WORK TO BE COMPLETED -
Look through the data below and count each line where the word "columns" appears. Reply with the count alone.
_ _ _ _ _
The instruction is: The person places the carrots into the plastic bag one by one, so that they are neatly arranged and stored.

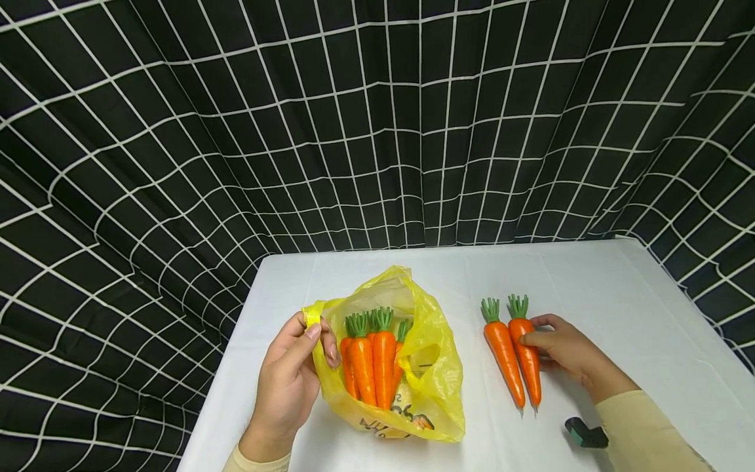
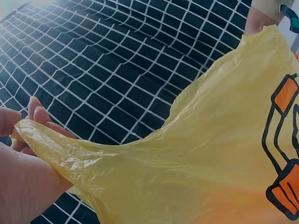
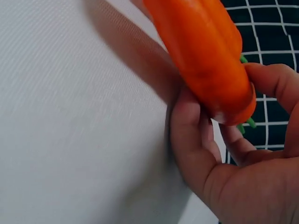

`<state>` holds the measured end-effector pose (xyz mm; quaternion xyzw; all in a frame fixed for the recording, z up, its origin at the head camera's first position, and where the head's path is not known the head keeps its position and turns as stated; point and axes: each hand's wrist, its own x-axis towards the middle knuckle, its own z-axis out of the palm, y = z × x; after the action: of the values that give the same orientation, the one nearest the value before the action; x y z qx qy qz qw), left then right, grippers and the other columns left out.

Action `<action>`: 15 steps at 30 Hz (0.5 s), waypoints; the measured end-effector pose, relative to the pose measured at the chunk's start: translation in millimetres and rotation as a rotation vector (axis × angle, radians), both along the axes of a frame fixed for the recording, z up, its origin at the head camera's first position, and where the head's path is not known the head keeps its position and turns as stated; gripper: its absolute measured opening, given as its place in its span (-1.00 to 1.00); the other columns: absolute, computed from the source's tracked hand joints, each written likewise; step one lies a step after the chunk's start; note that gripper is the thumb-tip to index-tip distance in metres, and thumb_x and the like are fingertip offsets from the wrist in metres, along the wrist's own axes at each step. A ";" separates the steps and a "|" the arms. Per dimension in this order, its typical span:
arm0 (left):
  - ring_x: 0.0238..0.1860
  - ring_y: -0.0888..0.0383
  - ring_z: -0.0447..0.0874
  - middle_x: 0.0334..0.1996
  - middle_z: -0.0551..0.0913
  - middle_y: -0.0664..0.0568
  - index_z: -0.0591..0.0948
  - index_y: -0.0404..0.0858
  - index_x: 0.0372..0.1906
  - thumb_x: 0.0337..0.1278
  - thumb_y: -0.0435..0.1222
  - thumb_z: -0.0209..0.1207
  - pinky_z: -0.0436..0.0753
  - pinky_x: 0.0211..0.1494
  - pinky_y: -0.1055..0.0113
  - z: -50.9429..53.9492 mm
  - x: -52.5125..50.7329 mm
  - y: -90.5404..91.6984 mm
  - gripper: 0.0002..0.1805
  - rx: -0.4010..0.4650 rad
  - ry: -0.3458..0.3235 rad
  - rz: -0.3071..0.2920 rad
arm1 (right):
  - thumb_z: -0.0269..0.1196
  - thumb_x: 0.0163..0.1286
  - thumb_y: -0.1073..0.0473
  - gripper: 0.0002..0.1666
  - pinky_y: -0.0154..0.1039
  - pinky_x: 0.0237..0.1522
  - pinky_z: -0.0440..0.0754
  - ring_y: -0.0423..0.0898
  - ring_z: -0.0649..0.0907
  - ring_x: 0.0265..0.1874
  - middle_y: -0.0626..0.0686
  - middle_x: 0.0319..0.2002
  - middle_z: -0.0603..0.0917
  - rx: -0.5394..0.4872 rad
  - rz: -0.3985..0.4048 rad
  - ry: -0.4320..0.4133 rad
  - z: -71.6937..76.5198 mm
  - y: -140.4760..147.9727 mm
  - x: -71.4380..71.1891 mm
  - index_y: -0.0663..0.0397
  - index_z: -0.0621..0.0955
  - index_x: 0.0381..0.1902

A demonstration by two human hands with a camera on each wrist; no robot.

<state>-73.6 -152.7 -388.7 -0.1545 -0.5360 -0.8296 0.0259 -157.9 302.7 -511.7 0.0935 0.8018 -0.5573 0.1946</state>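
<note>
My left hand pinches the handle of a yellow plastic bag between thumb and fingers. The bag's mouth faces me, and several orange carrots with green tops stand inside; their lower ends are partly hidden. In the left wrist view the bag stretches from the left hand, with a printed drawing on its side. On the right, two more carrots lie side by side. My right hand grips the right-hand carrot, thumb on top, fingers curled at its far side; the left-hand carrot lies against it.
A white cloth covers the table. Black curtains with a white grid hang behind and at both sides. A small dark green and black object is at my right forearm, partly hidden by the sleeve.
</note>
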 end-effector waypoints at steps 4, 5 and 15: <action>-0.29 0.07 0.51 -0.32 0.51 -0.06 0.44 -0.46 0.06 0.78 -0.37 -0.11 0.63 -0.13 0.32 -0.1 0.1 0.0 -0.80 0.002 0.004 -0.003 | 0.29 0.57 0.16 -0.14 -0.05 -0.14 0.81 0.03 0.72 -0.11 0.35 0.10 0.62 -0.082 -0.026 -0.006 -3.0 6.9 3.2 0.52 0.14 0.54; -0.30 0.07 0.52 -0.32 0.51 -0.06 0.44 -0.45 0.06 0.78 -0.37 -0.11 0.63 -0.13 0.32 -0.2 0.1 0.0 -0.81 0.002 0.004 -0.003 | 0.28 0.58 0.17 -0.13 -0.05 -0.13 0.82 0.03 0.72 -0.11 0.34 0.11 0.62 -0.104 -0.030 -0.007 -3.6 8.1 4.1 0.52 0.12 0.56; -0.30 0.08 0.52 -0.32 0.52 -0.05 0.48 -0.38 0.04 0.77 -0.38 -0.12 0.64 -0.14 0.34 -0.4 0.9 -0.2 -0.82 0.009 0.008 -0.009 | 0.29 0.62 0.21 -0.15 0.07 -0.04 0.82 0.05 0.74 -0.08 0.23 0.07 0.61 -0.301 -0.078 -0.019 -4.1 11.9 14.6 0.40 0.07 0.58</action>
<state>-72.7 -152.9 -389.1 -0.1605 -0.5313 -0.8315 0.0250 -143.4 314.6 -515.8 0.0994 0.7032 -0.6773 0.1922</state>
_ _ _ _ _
COMPLETED TASK -
2